Mechanism (packages/agents-runtime/src/process-wake.ts)
- The
db-source branch of doObserve runs scheduleSharedStateWiring(); await waitForSharedStateWiring() (0.4.0:1805-1816 / 0.4.1:1824-1836).
scheduleSharedStateWiring chains .then(wirePendingSharedStates).catch(err => failBackgroundWake(err, 'SHARED_STATE_WIRING_FAILED')) — the rejection is swallowed (0.4.1:1886-1892). failBackgroundWake only sets liveProcessError; it does not interrupt the running handler.
wirePendingSharedStates does await createSharedStateDb(...) then await ssHandle.wireDb(ssDb) (0.4.1:1872-1883). wireDb is what sets backingDb.
createSharedStateDb calls await sharedDb.preload() with no try/catch (0.4.0:1513 / 0.4.1:1547) — unlike the entity/child observe path, which explicitly wraps preload to tolerate Stream not found|404 (0.4.0:1422 / 0.4.1:1446-1457, comment literally cites the daily-digest case).
- So a transient
'control' in undefined (durable-streams @durable-streams/state batch-processor race while a subscription is registering) or STREAM_NOT_FOUND (eager preload of a not-yet-ready stream) during a cold reconnect rejects preload → swallowed → wireDb never runs → backingDb stays null.
waitForSharedStateWiring() awaits the already-.catch-ed promise → resolves → ctx.observe(db(...)) returns a truthy, unwired handle.

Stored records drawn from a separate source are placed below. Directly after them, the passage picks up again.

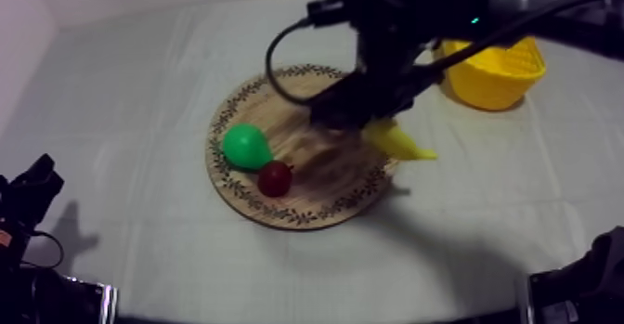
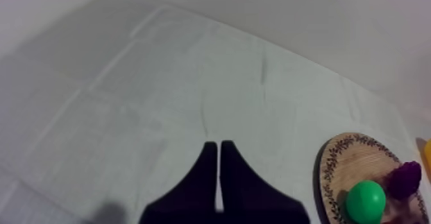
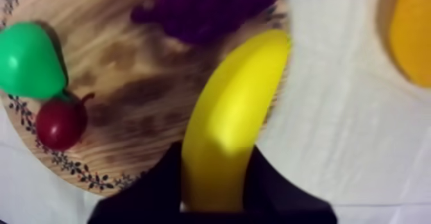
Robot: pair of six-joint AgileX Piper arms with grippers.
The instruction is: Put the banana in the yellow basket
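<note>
The bench (image 1: pixel 139 96), draped in a grey-white cloth, carries everything here. The black right arm (image 1: pixel 409 31) reaches in from the far right corner and leans over the board, its jaws closed round one end of the fruit the task calls for. The left arm (image 1: pixel 32 193) sits low at the near left edge, its jaws pressed together on nothing above bare cloth beside the board, apparently parked out of the way.

The round wooden board with a leaf-patterned rim (image 1: pixel 306 216) lies at mid-bench. The yellow woven basket (image 1: pixel 492 77) stands apart from it toward the far right corner, close enough to make a short carry.

The long yellow toy banana (image 3: pixel 234 111) is gripped at its near end between the two black fingers. Its free tip pokes past the board's rim on the basket side, over the cloth. How far it has cleared the wood cannot be told. A grip at the end rather than the middle likely leaves the tip free to swing.

The purple bunch of toy grapes (image 3: pixel 205 8) sits on the board just beside the banana. The green toy pear (image 1: pixel 246 147) and the small red fruit (image 1: pixel 275 177) rest near the board's left rim, well apart from the grip.
</note>
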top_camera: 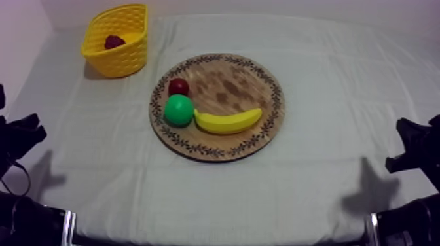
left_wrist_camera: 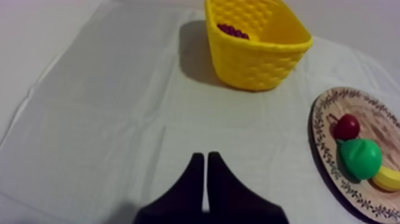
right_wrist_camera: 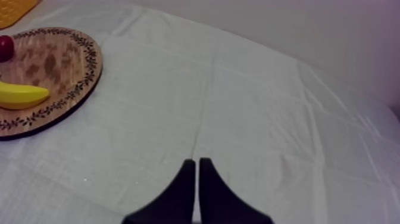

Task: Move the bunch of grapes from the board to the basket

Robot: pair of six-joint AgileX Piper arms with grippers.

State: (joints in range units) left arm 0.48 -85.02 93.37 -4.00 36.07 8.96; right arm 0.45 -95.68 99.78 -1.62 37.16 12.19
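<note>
One grape bunch (left_wrist_camera: 233,31) in basket (left_wrist_camera: 257,67) | L pincer (left_wrist_camera: 205,155), R pincer (right_wrist_camera: 195,161) closed (wedges)

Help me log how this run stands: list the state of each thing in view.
wooden board: flat on the cloth, carrying three fruits.
yellow basket: upright on the cloth.
bunch of grapes: inside the yellow basket.
banana: lying on the board.
pear: on the board, by the banana's end.
small red fruit: on the board, beside the pear.
left gripper: shut, empty.
right gripper: shut, empty.

Grapes (top_camera: 114,42) in basket (top_camera: 122,60), behind-left of board (top_camera: 230,77); banana (top_camera: 228,122) on board.
</note>
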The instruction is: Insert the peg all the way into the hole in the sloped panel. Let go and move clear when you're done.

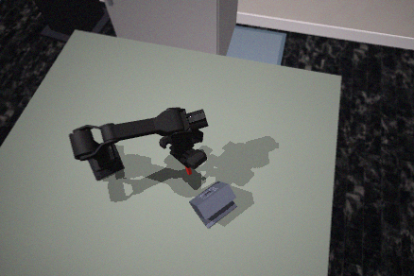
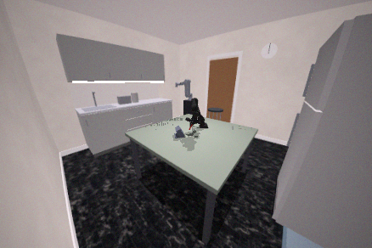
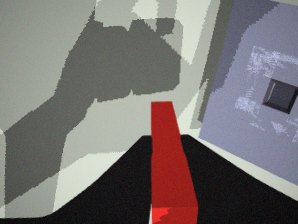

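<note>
My gripper [image 1: 189, 166] is shut on a red square peg [image 1: 188, 170], which sticks out down from the fingers above the green table. In the wrist view the peg [image 3: 170, 169] runs up the middle between the dark fingers. The blue-grey sloped panel block [image 1: 213, 203] stands on the table a little in front and to the right of the gripper, apart from the peg. Its dark square hole [image 3: 280, 94] shows at the right in the wrist view, off to the right of the peg's tip. In the far room view the arm [image 2: 196, 115] and the panel [image 2: 179, 132] are small.
The arm's base [image 1: 93, 151] sits at the table's left middle. The table's right edge [image 1: 336, 180] drops to a dark floor. A grey cabinet [image 1: 176, 21] stands behind the table. A counter [image 2: 124, 121] and a fridge [image 2: 336, 140] are in the room.
</note>
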Available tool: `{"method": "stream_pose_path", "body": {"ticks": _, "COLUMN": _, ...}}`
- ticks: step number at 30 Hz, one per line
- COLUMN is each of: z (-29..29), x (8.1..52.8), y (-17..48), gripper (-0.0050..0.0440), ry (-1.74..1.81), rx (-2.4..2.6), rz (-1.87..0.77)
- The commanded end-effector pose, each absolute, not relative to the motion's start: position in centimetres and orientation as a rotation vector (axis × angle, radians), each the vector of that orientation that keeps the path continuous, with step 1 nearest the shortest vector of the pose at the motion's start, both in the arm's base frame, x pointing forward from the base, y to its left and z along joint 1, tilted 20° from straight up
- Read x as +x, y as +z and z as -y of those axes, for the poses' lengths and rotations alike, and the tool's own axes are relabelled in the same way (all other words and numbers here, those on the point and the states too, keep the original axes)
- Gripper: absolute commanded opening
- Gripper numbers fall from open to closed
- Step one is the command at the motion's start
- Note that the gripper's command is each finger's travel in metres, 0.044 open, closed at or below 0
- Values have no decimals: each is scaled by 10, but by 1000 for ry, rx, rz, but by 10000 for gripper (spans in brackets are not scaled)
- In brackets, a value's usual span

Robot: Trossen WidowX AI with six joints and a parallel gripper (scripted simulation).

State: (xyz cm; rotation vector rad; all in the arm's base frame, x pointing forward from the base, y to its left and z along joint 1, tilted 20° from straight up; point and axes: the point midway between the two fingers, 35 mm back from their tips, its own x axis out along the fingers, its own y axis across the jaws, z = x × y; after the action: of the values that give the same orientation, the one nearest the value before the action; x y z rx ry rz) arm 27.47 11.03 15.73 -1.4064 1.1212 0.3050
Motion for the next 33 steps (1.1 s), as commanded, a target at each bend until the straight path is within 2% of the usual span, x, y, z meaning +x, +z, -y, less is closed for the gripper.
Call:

__electricCollection getter returns backingDb?.collections[name] → undefined while backingDb is null (setup-context.ts, 0.4.0:411-412 + getter). Note the inconsistency: the public proxy methods (.toArray/.get/.insert) call assertConnectedSharedState which throws in this state (connect mode) (setup-context.ts 0.4.0:503-510), but raw __electricCollection access returns undefined silently.
Impact
Most likely on the first wake after a restart/redeploy, when stream connections are cold and the transient race window is open. Any consumer reading shared state to decide idempotency will treat "couldn't read" as "nothing there". In open-factory this re-dispatched the already-posted morning digest on every deploy:
// open-factory packages/factory/src/helpers/daily-digest.ts
const col = proxy?.__electricCollection
if (!col) return false // unwired -> "no digest posted" -> re-dispatch
Client-side guards don't catch it: open-factory wraps observe in observeWithRaceGuard (which already knows 'control' in undefined / STREAM_NOT_FOUND are benign), but it only catches observe rejections — and the db-source path resolves here rather than rejecting.
Suggested fix
Make shared-state wiring fail-closed rather than resolve-unwired. Either:
- (a) propagate the wiring failure so
ctx.observe(db(...)) rejects on a wiring/preload error (don't swallow in scheduleSharedStateWiring's .catch for the path that waitForSharedStateWiring awaits) — then existing client guards (observeWithRaceGuard, if (!shared) return) handle it correctly; or
- (b) wrap the shared-state
preload() to tolerate the transient batch race and retry until wired (do not return a handle until backingDb is set).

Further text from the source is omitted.